True, I didn’t believe that Scutaro would end up here. But how likely was it, really, that a 34 year old shortstop coming off a career year would turn down a guaranteed third year from the A’s to come here?

To judge from the press conference this week, more likely than you’d think.

Anyway, it’s all over now but the crying. We’ve got our hundredth shortstop of the post-Nomar era, and at least my prediction that we wouldn’t see Pedroia move west across the diamond is holding up. For now.

The remaining question is simple: is this a good thing? The magic eight ball consensus is: cannot say at this time.

He’ll be better than our shortstop numbers from last year, I’m sure. Our shortstops last year put up a collective .234/.297/.358, so barring a return of his plantar fasciatis, Scutaro should easily better that line. Even with it, actually. Bill James says he’s good for .264/.347/.381 output in 2010. Defensively, he put up an eye-popping 20.3 UZR/150 at short in 2008, then came back down to earth with a 1.0 in 1252.2 innings last season, with his injury plagued August and September likely a negatively weighting factor. For context, Gonzo put up a 10.5 in ’09. Hardly world-beating, but given what I saw us trot out last year, I’ll take it.

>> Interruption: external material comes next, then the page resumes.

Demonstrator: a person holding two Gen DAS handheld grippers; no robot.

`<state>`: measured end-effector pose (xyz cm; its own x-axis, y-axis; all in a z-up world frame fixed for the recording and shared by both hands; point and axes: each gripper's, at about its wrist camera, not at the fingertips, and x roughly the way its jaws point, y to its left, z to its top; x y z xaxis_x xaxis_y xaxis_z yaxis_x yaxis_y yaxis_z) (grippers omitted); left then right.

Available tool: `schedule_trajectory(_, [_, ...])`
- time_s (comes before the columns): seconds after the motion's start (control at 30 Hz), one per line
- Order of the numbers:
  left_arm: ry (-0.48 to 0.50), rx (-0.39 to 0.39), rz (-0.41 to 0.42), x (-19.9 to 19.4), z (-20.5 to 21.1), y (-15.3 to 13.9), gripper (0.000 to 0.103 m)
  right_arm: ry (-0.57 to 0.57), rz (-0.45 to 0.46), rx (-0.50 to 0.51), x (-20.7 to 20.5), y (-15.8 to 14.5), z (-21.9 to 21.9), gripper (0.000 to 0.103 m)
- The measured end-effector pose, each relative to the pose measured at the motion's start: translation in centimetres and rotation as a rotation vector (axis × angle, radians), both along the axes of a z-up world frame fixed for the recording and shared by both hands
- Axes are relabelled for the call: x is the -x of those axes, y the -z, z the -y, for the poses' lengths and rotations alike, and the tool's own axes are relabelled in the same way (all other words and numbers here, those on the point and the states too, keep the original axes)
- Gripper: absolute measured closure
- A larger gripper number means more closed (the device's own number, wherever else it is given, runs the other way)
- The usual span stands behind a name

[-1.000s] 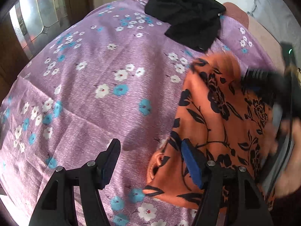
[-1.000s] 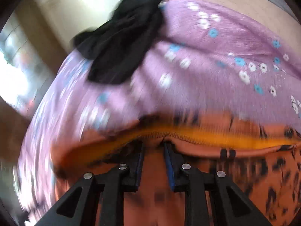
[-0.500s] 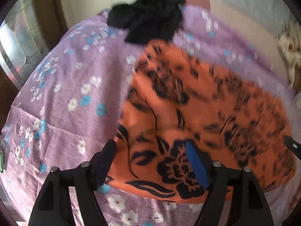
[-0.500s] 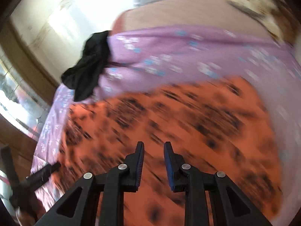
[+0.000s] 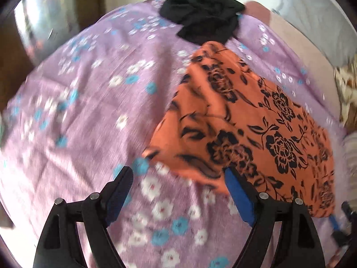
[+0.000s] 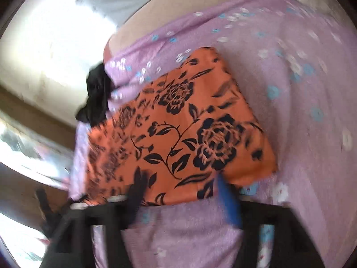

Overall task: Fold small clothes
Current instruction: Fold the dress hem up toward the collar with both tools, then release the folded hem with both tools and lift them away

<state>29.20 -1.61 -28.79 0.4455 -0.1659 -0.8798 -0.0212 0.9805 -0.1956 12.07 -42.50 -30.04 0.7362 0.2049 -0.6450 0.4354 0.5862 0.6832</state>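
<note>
Left-wrist view: the left tongs (image 5: 178, 194) hang spread wide with nothing between the blue-padded fingers (image 5: 238, 198), above a lilac bedsheet (image 5: 89, 111) printed with white and blue flowers. Just ahead and to the right of these tongs lies the orange garment (image 5: 256, 122), patterned with black roses and folded into a roughly rectangular panel; its near left corner sits just beyond the right finger, apart from both pads. Beyond the garment's far end, touching or slightly overlapped by it, a crumpled black garment (image 5: 203, 17) rests at the far edge of the sheet. A sliver of the right tongs (image 5: 343, 223) shows at the lower right margin, beside the orange panel's near right corner. Right-wrist view: the right tongs (image 6: 180, 196) are blurred, yet the fingers stand clearly apart and grip nothing; the dark left finger (image 6: 136, 189) overlaps the near hem of the orange garment (image 6: 178, 129), and the blue-padded finger lies at that same hem. The garment lies flat on the bedsheet (image 6: 301, 111) directly ahead, and the black garment (image 6: 96, 96) sits at its far left corner.
</note>
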Motion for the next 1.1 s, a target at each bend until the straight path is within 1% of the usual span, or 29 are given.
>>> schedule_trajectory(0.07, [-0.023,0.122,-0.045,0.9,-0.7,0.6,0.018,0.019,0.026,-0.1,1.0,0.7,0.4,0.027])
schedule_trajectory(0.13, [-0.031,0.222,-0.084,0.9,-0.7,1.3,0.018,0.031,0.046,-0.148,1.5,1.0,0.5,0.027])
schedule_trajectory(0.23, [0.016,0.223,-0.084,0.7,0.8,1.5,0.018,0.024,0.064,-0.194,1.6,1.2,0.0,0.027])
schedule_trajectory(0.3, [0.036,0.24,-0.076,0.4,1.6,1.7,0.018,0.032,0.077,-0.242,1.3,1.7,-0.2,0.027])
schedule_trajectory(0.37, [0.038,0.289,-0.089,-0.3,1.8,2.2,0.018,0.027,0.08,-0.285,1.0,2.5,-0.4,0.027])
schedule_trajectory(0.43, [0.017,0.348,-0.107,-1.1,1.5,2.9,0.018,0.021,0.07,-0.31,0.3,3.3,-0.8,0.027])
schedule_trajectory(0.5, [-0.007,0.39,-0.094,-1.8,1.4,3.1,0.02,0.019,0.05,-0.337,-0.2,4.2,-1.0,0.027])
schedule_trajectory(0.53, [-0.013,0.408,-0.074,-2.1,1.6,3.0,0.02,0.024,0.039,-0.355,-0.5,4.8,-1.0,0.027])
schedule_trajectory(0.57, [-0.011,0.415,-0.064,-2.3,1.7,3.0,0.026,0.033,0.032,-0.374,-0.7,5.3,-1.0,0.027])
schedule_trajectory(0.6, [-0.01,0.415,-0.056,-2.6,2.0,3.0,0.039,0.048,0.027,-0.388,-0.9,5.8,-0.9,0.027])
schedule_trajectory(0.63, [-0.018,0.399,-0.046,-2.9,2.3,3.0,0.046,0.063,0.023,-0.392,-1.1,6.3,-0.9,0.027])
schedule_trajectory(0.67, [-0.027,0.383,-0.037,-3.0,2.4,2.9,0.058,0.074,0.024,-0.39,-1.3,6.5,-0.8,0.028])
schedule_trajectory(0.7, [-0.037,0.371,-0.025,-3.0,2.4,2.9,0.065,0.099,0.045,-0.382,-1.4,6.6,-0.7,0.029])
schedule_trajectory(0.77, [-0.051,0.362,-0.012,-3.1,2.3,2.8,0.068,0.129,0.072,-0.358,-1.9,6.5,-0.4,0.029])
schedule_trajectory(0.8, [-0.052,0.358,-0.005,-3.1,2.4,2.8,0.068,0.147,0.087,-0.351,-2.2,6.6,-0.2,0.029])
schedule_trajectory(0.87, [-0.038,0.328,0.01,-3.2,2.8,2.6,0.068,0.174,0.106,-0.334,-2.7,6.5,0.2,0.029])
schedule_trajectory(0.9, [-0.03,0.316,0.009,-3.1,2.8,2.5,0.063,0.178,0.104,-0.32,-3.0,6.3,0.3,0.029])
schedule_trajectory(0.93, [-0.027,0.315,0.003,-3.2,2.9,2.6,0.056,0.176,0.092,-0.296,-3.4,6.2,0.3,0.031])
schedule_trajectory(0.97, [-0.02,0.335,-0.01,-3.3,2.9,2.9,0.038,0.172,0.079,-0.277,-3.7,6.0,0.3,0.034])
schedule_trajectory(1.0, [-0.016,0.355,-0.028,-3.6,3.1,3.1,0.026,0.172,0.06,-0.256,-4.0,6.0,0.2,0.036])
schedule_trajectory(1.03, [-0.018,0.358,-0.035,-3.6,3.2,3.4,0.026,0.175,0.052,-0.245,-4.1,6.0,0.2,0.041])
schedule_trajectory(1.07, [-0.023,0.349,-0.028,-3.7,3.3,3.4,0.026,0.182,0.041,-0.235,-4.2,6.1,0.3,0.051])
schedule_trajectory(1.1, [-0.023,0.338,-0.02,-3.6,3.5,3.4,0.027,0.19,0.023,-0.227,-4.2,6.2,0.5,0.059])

In that sense then, yes, the Scutaro signing is a good thing. And the cost – financially – was eminently reasonable. I think Olney mixed up the player and team options here, but the $14 million maximum exposure is cost effective even if, as many suspect he will, Scutaro regresses. But let’s come back to that.

The loss of the pick, on the other hand, is significant. True, it’s offset by the choice we gained when Atlanta ponied up for Wagner, but two picks are always better than one pick. Particularly if the loss of Jason McLeod to San Diego negatively impacts our drafts. Here’s Law:

The worst part of the deal for the Red Sox is the loss of the first-round pick. Yes, the Red Sox got — or stole, if you’re a bitter Met fan — a first-round pick for Billy Wagner, but that pick was theirs whether or not they signed Scutaro or another Type-A free agent. Few teams have been as productive in the draft as the Red Sox have been over the past five years under recently-departed scouting director Jason McLeod, so the value of a first-round pick to Boston should be quite high, knowing how well they’ve converted those picks into assets.

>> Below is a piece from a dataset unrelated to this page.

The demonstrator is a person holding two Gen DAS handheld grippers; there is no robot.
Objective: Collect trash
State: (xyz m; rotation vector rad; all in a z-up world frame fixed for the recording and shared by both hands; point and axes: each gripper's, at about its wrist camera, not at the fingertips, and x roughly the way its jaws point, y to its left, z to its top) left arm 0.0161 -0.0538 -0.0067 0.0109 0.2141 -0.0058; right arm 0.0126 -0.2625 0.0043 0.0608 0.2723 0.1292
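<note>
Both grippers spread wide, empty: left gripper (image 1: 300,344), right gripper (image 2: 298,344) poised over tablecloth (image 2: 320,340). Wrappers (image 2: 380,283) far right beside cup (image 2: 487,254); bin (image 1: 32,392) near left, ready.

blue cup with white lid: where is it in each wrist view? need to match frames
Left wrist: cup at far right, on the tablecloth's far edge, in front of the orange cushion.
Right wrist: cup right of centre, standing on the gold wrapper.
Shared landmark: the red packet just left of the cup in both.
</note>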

What are we getting for that lost first rounder? Good question.

Edes – bless him – busts out the numbers:

Scutaro fits the profile of what the Sox like in a hitter. This past season, he batted leadoff for the Blue Jays, and he had an on-base percentage during the past two seasons of .362, second among American League shortstops only to Derek Jeter’s .385.

Look at some of the more exotic numbers measuring plate discipline, as calculated by FanGraphs.com, and Scutaro’s attractiveness to the Sox becomes even more apparent. He ranked first among American Leaguers in swinging at the fewest pitches outside the strike zone (12.3 percent), a category in which the Sox had three players (J.D. Drew, Kevin Youkilis and Bay) among the top 17. Scutaro also ranked first in the AL at making contact (93.3 percent), just ahead of Dustin Pedroia (93 percent) and second to Bobby Abreu for lowest percentage of swings taken (34.5 percent to Abreu’s 32.9 percent).

Law’s reasonably optimistic:

Even if Scutaro’s 2009 was — as it appears — a fluke year at the plate, his offensive advantage over Gonzalez well outweighs the small defensive disadvantage, leaving the Sox better off and with a player who, with some regression, will still represent a good value for his salary.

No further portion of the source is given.